### WHAT YOU SHOULD DO
Beginning at the line that contains "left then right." and finishing at the line that contains "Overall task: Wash", output the data below exactly. Include both end lines and no pictures.

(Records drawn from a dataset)
□ □ □ □
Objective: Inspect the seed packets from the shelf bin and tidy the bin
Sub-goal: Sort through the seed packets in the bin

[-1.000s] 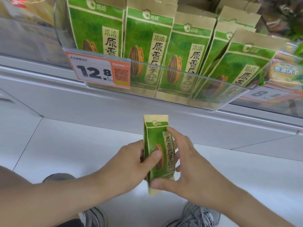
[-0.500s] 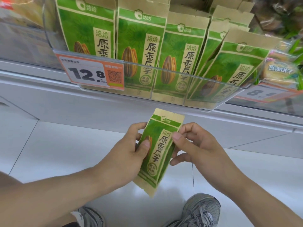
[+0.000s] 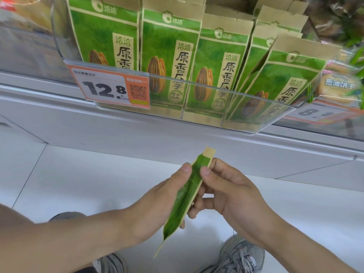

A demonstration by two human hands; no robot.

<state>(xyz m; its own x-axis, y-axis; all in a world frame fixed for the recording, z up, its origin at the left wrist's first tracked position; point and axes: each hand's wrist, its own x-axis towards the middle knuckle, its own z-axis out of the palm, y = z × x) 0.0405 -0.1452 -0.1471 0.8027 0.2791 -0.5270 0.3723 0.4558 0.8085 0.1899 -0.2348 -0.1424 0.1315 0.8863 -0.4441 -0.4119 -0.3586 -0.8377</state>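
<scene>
At far left, blurred goods behind the shelf front cannot be made out. Next, an orange price tag (image 3: 110, 89) hangs on the clear bin (image 3: 256, 123), which holds upright green seed packets (image 3: 169, 62), the rightmost leaning. Below, the left hand (image 3: 157, 201) and right hand (image 3: 228, 196) pinch one packet (image 3: 185, 196) edge-on, fingers clamped on its sides, so its printed face is hidden. Farther right, a biscuit pack (image 3: 338, 85), probably, is cut off.
</scene>
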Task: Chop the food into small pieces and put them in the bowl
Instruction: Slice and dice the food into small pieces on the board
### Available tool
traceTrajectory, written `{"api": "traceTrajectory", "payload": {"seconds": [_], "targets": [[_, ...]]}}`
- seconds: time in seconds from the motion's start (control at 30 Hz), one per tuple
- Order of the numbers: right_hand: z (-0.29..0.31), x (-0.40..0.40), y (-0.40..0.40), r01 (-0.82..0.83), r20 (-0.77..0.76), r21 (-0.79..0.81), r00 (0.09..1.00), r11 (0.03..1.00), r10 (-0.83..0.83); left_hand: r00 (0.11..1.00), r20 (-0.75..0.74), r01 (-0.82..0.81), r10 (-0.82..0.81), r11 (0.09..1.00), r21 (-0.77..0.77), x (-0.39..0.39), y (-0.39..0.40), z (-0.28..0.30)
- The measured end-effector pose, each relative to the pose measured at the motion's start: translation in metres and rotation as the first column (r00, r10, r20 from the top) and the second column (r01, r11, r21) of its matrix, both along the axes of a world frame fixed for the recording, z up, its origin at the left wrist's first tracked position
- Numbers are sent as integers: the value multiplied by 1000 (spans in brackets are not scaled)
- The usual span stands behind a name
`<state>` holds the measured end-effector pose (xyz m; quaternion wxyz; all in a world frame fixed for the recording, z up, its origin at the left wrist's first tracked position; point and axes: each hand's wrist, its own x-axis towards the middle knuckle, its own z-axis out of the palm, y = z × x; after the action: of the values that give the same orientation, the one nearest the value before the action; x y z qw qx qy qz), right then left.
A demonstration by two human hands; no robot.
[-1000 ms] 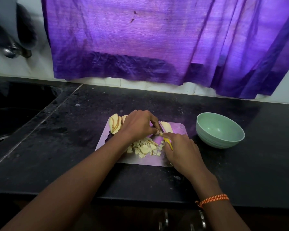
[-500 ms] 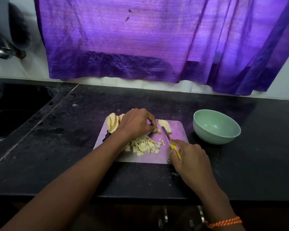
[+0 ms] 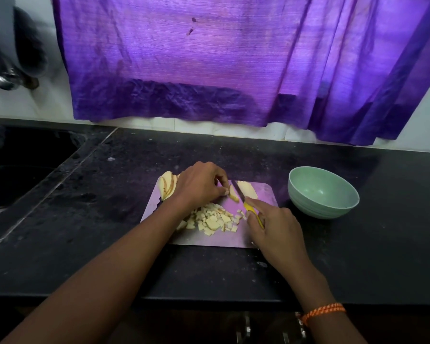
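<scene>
Left hand (image 3: 199, 186) pinches a slice (image 3: 233, 194) steady for the knife (image 3: 246, 203) gripped in the right hand (image 3: 274, 228); bowl (image 3: 323, 192) waits just beyond the right hand for the pieces (image 3: 212, 219)

Big purple curtain (image 3: 209, 58) hangs over the white tiled wall (image 3: 420, 135), a couple of dark spots on it. Black speckled countertop (image 3: 358, 256) underneath, dark sink (image 3: 23, 170) off to the left, blurry steel tap (image 3: 5, 80) up in the corner.
</scene>
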<state>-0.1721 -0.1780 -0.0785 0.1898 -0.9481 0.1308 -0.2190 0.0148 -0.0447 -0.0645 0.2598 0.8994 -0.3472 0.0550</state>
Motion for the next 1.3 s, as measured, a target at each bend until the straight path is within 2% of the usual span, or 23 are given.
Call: {"api": "traceTrajectory", "payload": {"seconds": [0.13, 0.53, 0.83, 0.97, 1.3], "targets": [[1, 8, 2, -1, -35, -49, 999, 999, -1, 998, 66, 7, -9, 1000, 28, 0, 0, 0], [5, 8, 7, 5, -83, -60, 996, 998, -10, 994, 97, 37, -40, 999, 29, -4, -2, 1], [5, 8, 9, 23, -42, -38, 999, 999, -24, 996, 74, 40, -42, 999, 36, -5, -3, 1], [7, 9, 10, 14, -103, -54, 994, 998, -19, 996, 71, 44, -45, 999, 27, -5, -3, 0], [7, 10, 9, 5, -108, -67, 994, 998, -12, 998, 38, 42, -43, 999, 22, -4, -2, -1]]}}
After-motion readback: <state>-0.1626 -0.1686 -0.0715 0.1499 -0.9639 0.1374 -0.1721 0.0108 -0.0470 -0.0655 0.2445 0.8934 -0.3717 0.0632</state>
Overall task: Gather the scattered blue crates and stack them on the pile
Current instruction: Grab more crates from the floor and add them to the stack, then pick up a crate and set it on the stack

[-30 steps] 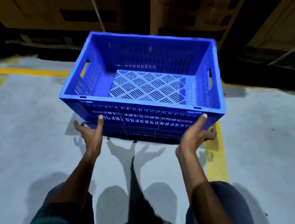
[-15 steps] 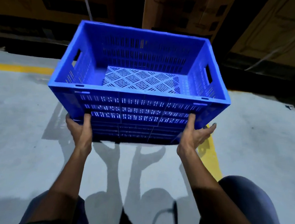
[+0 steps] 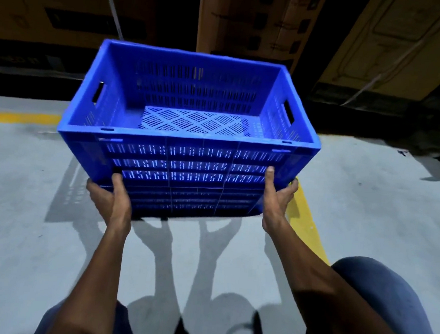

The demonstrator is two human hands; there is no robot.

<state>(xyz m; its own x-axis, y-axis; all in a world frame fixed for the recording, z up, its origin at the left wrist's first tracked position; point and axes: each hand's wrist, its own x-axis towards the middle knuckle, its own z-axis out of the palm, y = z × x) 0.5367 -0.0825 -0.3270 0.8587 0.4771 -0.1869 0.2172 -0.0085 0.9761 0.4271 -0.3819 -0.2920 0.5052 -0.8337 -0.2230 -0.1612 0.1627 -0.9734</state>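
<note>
- Left hand (image 3: 111,200) grips the blue crate's (image 3: 187,161) lower left corner, thumb up the near wall, fingers curled under its base.
- The blue crate is empty, held upright in the air above the grey floor (image 3: 21,204).
- Right hand (image 3: 276,200) grips the crate's lower right corner, thumb up, fingers wrapped beneath.
- A yellow line (image 3: 306,226) runs on the floor below the crate's right corner.

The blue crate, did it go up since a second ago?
Yes. The blue crate sits higher against the yellow floor line and now hides more of it. Left hand and right hand hold it from below.
</note>
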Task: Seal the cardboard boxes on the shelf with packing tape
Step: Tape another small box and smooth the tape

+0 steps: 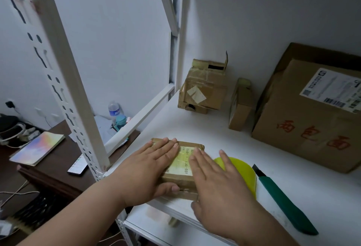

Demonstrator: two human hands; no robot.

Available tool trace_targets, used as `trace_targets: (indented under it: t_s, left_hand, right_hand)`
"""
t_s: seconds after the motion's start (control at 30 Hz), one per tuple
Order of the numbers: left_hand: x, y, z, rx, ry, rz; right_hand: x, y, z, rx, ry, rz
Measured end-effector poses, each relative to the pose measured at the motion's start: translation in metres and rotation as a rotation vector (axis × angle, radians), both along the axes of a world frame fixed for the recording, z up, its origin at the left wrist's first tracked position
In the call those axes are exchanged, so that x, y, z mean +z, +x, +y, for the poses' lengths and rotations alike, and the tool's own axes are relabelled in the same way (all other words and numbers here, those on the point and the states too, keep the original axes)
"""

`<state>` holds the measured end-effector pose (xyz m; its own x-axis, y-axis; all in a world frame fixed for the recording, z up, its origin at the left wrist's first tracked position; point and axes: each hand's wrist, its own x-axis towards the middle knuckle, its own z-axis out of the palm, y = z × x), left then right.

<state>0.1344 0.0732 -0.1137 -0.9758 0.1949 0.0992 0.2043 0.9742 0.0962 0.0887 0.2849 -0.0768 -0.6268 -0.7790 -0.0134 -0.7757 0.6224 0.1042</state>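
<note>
Head view: small cardboard box (180, 169) at the front edge of the shelf (224, 128), yellowish tape already across its top. Left hand (148, 169) and right hand (216, 185) lie flat on it, fingers straight, gripping nothing; likely pressing the tape down. Yellow tape roll (244, 175) and green cutter (283, 201) just right. Tall box (203, 87) at the back has a flap open, probably still to seal.
</note>
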Motion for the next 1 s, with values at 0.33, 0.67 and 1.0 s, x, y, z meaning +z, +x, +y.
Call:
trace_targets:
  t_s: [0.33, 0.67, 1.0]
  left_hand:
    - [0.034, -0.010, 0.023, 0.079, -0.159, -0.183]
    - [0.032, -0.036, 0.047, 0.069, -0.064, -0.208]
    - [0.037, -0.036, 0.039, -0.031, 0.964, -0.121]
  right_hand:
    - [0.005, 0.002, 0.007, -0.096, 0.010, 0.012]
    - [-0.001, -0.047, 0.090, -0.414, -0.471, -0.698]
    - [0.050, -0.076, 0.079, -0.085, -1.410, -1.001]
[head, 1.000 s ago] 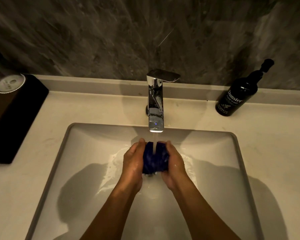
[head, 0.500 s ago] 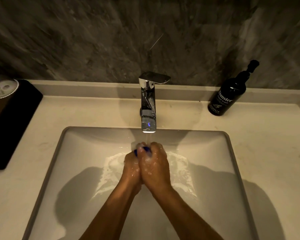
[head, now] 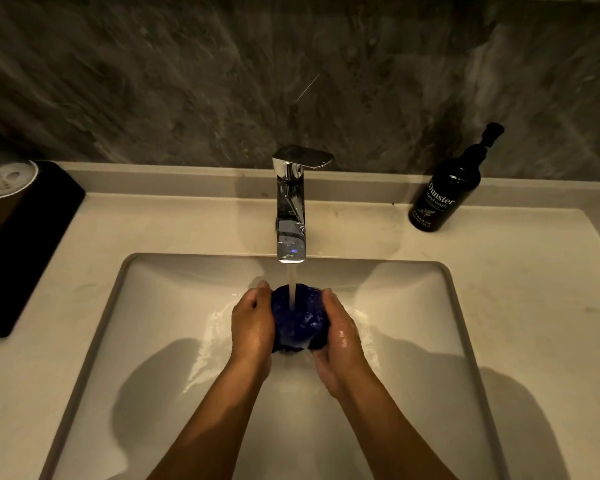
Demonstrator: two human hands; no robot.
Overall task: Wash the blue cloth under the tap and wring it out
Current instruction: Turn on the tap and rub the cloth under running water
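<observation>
A dark, veined stone wall [head: 187, 81] rises behind a pale desk [head: 534, 306], into which a wide rectangular sink [head: 413, 323] is set. On the desk's left edge lies a black tray [head: 21, 251] carrying a glass with a white paper cap [head: 6, 178]. A black hand wash bottle [head: 445, 195] stands at the far right, near the wall. The chrome tap [head: 290, 209] stands at the back middle of the sink, and water runs from it. Below the spout, over the basin, the blue cloth [head: 297, 320] is bunched into a wad, and the stream lands on its top. The left hand [head: 252, 323] and the right hand [head: 340, 337] press it from either side, fingers curled around the cloth.
</observation>
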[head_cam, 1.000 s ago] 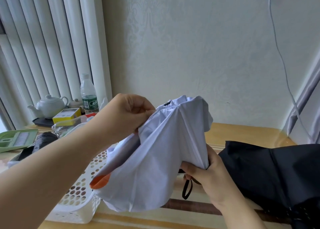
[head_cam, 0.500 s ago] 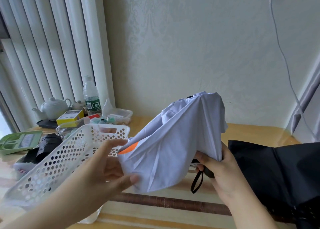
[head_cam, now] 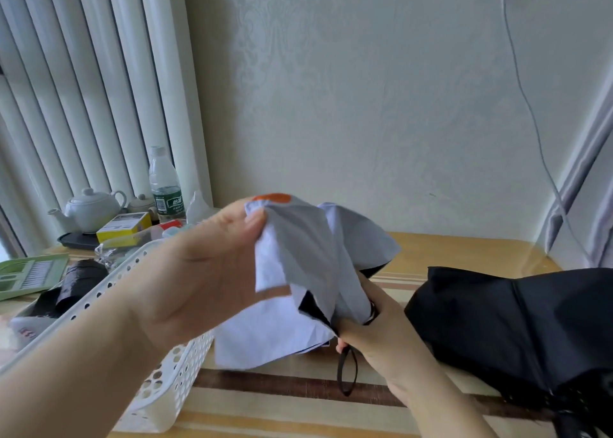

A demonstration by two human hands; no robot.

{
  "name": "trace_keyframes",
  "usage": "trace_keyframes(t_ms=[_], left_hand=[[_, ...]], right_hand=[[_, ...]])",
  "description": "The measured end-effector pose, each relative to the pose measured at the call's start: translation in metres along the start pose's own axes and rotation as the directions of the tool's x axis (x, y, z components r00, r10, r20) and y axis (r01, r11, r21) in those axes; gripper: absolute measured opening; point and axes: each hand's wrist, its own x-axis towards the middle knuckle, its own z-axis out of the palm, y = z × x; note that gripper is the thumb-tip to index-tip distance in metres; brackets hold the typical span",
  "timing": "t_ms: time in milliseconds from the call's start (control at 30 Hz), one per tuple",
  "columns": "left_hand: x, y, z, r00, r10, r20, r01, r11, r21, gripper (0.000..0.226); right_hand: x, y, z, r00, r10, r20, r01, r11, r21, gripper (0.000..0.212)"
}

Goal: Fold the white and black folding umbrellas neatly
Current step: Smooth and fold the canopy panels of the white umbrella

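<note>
I am pinching a corner of the white umbrella (head_cam: pixel 308 271) between my left hand's (head_cam: pixel 205 265) thumb and fingers, lifting that flap of canopy up beside an orange patch (head_cam: pixel 272 197) on the cloth. My right hand (head_cam: pixel 374 334) is gripping the bunched lower part of the same umbrella, fingers curled round it, with a black strap loop (head_cam: pixel 346 374) hanging below my fist. The white umbrella is hovering just above the striped table (head_cam: pixel 298 404), in front of me. The black umbrella (head_cam: pixel 514 331) is lying loose on the table to my right, near my right wrist. A white perforated basket (head_cam: pixel 159 381) is sitting on the table under my left forearm, and behind it a teapot (head_cam: pixel 89 208) and a bottle (head_cam: pixel 164 185) are standing by the blinds
</note>
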Motion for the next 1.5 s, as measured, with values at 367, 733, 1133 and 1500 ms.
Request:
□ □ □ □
### RESULT OF THIS TASK
`<state>` holds the measured end-effector pose (xyz m; its own x-axis, y-axis; all in a world frame fixed for the recording, z up, its origin at the left wrist's first tracked position; point and axes: each hand's wrist, its own x-axis towards the middle knuckle, its own z-axis out of the palm, y = z × x), left then right.

<state>0.1344 0.0732 -0.1137 -0.9758 0.1949 0.0992 0.2043 0.9742 0.0962 0.0887 0.2849 -0.0768 -0.6268 -0.7790 -0.0134 -0.7757 0.6224 0.1042</state>
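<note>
Head view: small cardboard box (180, 169) at the front edge of the shelf (224, 128), yellowish tape already across its top. Left hand (148, 169) and right hand (216, 185) lie flat on it, fingers straight, gripping nothing; likely pressing the tape down. Yellow tape roll (244, 175) and green cutter (283, 201) just right. Tall box (203, 87) at the back has a flap open, probably still to seal.
</note>
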Motion for the next 1 s, with values at 0.33, 0.67 and 1.0 s, x, y, z meaning +z, +x, +y.
Call:
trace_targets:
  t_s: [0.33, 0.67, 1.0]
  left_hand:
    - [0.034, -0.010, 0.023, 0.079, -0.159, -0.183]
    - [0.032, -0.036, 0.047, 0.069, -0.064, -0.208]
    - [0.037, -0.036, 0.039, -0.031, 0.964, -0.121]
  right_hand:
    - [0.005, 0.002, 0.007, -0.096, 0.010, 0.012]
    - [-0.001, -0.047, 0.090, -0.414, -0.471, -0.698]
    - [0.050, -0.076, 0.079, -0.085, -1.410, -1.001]
[head, 1.000 s ago] 
[head, 0.500 s ago] 
[head, now] 
Demonstrator: two human hands; no robot.
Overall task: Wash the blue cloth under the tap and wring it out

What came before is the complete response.